OTOH our committees do actual valuable work, and I am always glad to work on those.

paddington_bear


AJ_Katz

#35
Who is the administrator that has asked to have these task forces assembled?  If possible, I would ask for a meeting to get their advice and start it of with something like,

"So hypothetically speaking, if I were assigned to a task force and there was a lack of action all semester despite my attempts to get it started and keep the ball rolling, how would you suggest I handle the situation?  Do you think this is something worth my time to keep the progress going?  Or should I elevate this situation to someone else to handle? "

Then see what they suggest you do.  I guarantee that they will be able to figure out what task force you are talking about, but that's pretty much the point -- you'll be able to get direction in a way that does not make the tattling official and helps you be in the best position to avert any angry fire that the committee might receive if nothing is accomplished. 

Ruralguy

Reallistically speaking, unless someone very high up cares about the results of such a report, it has a high probability of either never getting written, or getting buried if it is written. I once had such a committee chair who delayed in writing a report because it could lead to too much enmity within and between the board and the faculty. A couple of the committee members strongly urged him to write the report anyway. Three years after the beginning of the committee, and two from the report, certain proposals have already been voted upon, and surprisingly, already passed. There actually was some friction upon  the release of the report, and some might remain, but it was necessary to resolve that conflict, not avoid it.  BUT, I think nothing would have happened unless the Board and the Prez were at least conceptually behind these proposals.

artalot

The number of task forces I've been on where the report was never used is roughly equal to the number of task forces I have been on. My university is probably on the high end of dysfunction here, but unless the committee agrees on shared goals and deadlines and has strong buy-in from admin, they're a waste of time. In terms of measurable outcomes, it was probably always a doomed assignment.

Stockmann

Quote from: paddington_bear on November 27, 2022, 05:53:05 PM
Quote from: Stockmann on November 27, 2022, 04:28:23 PM
@paddington_bear: What is the worst that would happen if the committee fails outright? Would there be serious negative consequences for someone, would some marginally useful task be delayed or hindered, or would there just be one less report gathering dust in some drawer? Would such a failure have consequences for you, personally - would anyone that matters reviewing your CV know or care about what the committee did?

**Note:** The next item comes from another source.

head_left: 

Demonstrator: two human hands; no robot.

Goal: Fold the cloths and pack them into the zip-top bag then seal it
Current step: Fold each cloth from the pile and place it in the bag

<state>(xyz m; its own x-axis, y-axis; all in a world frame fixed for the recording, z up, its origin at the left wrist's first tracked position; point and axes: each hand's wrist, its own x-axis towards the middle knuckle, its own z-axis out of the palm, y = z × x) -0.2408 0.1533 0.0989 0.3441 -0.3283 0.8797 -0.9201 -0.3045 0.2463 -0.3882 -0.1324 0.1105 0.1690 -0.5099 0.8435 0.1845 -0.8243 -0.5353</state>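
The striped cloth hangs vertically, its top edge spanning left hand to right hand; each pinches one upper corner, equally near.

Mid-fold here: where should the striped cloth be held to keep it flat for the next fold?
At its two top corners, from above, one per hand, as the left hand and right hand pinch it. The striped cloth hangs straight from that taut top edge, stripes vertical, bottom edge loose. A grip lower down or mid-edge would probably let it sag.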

Nothing would happen, I'm sure. I mean, there's another committee meeting this Friday (which I can't attend because I have a department meeting at the same time). The committee chair will ask the task force leaders to give a progress report. The leader of my task force will say, "We haven't met...." or something. The committee chair will then say, "You guys should be meeting." Or something. (I'd actually love to be there to see how the our task force leader responds.) But our task force isn't really under a serious deadline in the sense that people are expecting something from us by a definite date. Maybe by the end of academic year, but that's it. And I don't think anyone who would ever be looking at my CV even knows that the committee exists, much less care that they didn't accomplish something.

In that case, I'd just let the taskforce's chair and the committee chair deal with it (or not) and not go over the taskforce chair's head.